A: Narda Waleska, mi hija En su cumpleaños
I. La espera
Este corazón que no tenía la edad de ahora.
Que rozaba, generoso, las tres décadas de vida.
Entre feliz y asombrado por la inminencia de tu venida.
Palpitaba al compás de la ilusión, con apremio, con pasión.
Con la flor del cariño deshojada entre sonrisas.
Es que, para mí, darte a luz era un signo de alegría.
Rebasaste el tiempo estipulado, para el alumbramiento.
El desasosiego del médico, volvía menos dócil y sutil el mío.
Qué difícil y singular momento en la bruma de mis fantasías.
De mis sueños de madre convertidos en lágrimas doradas.
En aves de plata y luz que cantaban a la vida con trinos celestiales.
Con singulares signos de contento y miedo, de seguridad y dudas.
Tu corazoncito que palpitaba con el mío demandaba vida.
Se quedó un momento sin bailar al ritmo de tus ansias,
de salir al mundo, para hacerme la mujer feliz que soy ahora.
Por primera vez vi un imponente y rudo tanque de oxígeno.

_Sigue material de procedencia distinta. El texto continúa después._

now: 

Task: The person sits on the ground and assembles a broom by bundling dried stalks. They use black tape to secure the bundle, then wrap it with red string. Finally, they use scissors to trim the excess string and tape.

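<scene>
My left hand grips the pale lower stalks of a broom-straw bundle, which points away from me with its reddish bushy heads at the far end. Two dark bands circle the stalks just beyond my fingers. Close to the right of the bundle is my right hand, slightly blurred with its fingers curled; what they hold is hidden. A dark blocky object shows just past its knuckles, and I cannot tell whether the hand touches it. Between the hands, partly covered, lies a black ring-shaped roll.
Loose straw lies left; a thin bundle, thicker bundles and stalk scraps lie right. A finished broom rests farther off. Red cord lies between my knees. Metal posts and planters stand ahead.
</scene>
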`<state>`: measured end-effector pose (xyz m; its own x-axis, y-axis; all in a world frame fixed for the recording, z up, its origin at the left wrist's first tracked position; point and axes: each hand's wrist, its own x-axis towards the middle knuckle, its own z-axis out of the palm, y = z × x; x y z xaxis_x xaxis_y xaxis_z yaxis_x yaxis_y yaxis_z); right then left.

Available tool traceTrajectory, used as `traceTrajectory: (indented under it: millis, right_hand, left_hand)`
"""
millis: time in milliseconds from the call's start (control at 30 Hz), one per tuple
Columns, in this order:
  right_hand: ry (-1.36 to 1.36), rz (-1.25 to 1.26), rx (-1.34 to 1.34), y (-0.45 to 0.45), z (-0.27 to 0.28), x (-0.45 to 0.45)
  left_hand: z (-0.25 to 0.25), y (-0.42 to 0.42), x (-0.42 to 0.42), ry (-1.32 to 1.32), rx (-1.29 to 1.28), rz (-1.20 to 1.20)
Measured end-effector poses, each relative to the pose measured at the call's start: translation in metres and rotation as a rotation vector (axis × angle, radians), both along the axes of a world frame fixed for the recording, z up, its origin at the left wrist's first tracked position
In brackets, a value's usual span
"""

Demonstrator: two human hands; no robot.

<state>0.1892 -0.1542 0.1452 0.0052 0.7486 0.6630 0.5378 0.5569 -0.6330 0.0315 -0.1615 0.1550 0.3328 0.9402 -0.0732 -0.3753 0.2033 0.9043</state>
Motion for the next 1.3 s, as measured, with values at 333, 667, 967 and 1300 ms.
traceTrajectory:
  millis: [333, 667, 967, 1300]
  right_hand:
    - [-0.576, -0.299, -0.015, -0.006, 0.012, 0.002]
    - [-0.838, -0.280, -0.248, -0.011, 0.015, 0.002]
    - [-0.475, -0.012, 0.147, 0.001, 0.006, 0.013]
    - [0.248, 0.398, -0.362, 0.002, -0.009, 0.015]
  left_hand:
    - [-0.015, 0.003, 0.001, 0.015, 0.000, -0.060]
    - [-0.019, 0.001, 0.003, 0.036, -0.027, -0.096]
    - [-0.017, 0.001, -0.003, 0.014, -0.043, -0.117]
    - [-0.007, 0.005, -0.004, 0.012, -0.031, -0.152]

Y, por primera vez se me clavó en el alma compungida,
el terror ante los olvidados signos de la muerte.
Por fortuna el infinito misterio que a veces es incomprensible,
decidió que merecía ser feliz teniéndote conmigo.

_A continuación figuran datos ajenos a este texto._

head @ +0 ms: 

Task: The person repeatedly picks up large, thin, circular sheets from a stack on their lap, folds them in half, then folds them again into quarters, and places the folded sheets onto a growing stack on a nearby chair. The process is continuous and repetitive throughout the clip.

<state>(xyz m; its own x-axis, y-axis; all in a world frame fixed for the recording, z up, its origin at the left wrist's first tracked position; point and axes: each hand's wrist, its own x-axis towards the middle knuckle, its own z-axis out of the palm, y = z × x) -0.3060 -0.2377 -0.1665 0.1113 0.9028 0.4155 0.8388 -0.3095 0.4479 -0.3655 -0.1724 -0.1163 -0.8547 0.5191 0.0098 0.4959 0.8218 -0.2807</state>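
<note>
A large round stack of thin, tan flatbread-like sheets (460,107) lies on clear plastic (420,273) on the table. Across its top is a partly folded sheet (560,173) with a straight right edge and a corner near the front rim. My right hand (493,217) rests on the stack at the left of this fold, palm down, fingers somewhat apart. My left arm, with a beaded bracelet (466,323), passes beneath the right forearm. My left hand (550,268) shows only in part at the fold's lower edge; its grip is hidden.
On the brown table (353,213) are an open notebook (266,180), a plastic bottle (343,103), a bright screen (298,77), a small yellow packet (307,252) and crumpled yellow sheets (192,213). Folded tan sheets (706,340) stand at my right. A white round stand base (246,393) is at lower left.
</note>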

Las puertas de la sala de partos se abrieron acogedoras,
y pasé custodiada de amables enfermeras que no olvido.
Miré al Doctor y sonreí confiada ante la calidez de su presencia.
Era mi médico de siempre, el de la mano amiga y la voz pausada.
II. El advenimiento
Pujé con ganas, luché con gallardía, ¡necesitaba verte!

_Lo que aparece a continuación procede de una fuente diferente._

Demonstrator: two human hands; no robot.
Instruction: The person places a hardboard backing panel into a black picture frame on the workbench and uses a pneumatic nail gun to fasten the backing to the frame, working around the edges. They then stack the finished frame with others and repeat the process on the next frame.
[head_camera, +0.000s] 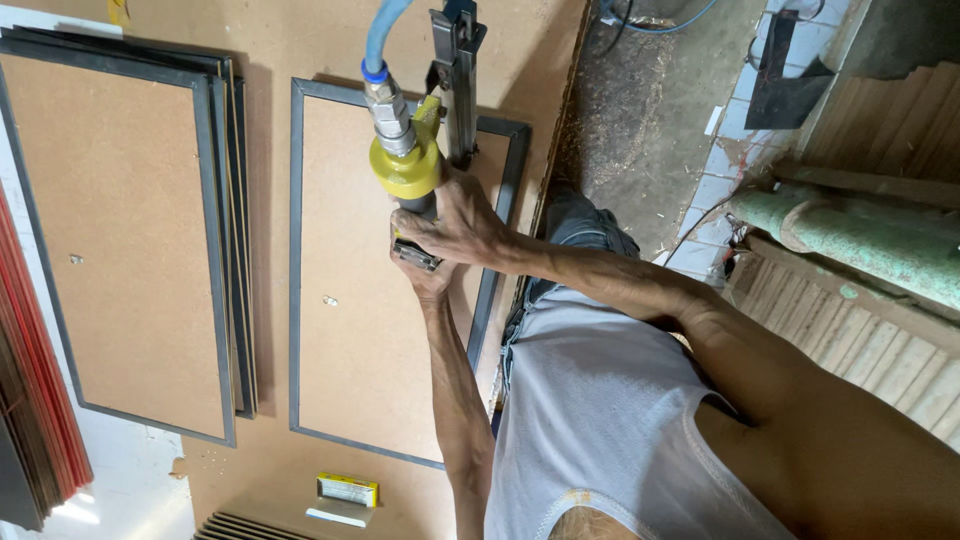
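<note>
**Both hands on an air stapler over a framed backing board**

A pneumatic staple gun with a yellow round end cap and a long dark metal magazine (430, 130) stands on the right-hand part of a dark-framed rectangular picture frame lying face down with its brown fibreboard back up (350, 330); the magazine runs up towards the top edge of the view, and a blue air hose with a silver coupling (385, 50) joins the tool beside the yellow cap. The right hand (455, 220) is closed around the tool's grip, knuckles up; the left hand (425, 275) sits just under it, fingers curled against the underside of the same grip, so both are gripping the gun; whether a finger presses the trigger cannot be told.

The frame lies on a brown fibreboard-topped desk (270, 90); to its left, near but apart, a stack of similar dark-framed boards (130, 240) lies back up, each showing a small metal hanger. At the lower edge of the desk, below the frame, lies a small yellow and white box (347, 492). Red-edged sheets (40, 400) lean at the far left; beyond the desk's right edge is a dusty concrete floor (650, 130).
</note>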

Y, no fue en vano, de próvida armonía vestí mi corazón,
cuando las estrellas de la media noche refulgieron,
ante el rebelde y sonoro primer grito de tu bendecida vida.
Olvidé dolores y llena de amor, extendí los brazos suplicantes.
El médico sonriente, te colocó sobre mi pecho, airoso y refulgente.
Te vi y sin saber exactamente que sentía, ni pensar en lo que hacía,
estampé un beso en tu tierna frente, en tus manitas, en tus pies,
en toda tú, que aún no estabas totalmente limpia de las huellas,
del trauma rudo de tu advenimiento a la vida.
Fue solo un pequeño instante, que se hizo inolvidable.
Va siempre conmigo y mis andares, a pesar de humanas penas.
Silente y sosegado, el corazón me palpitaba y me quedé callada.
Pero, muy en lo recóndito de mí, vibraba necio afán de protegerte.
Cómo quería, desde entonces, librarte de fieros adversarios.
Cómo deseaba, ahí, evitar ortigas en tu femenino caminar.
Cómo, mi niña, alejarte, para siempre, de la maldad oscurantista.
Cómo hacer de mis brazos alas que te libraran de hieles malas.
Volví a la paz de mi cuarto, mi madre, amorosa, me esperaba.
¡Es una nena! Dijimos casi al mismo tiempo, y su mano acarició la mía.
Mi ideal con patria, entonces, estaba feliz de percibirme madre.
La flor encendida de mis sueños, se tornó luz defensora de la dicha.
Llevaron a mi niña ya arropada y la pusieron en la tierna cuna.
Yo, la miraba embobada, querendona, llorosa de alegría.
III. El presente
Hoy, a los tres días del mes de junio del año 2015.
Mi niña es una mujer hermosa, trabajadora y buena.
Valiente buscadora de la dignidad que enaltece refulgente.
Luciérnaga delirante que sabe lo que es haber sido y ser.
Flor con olor a Nardos blancos de valentía y solidarios mimos.
Geniecilla amante del progreso y mariposa de altos vuelos.
Yo, su madre, la adoro con respetuosa admiración.
Y, aunque ya no poseo joven corazón de portentosa fuerza.
Amo la vida desde ella, para sentirme felizmente rozagante.
Con su recuerdo me habita el descubrimiento de lo nuevo.
Me vuelvo genio, para olvidar lo malo y rememorar lo bueno.
La paz se me adhiere a la conciencia y agradezco el milagro de la vida.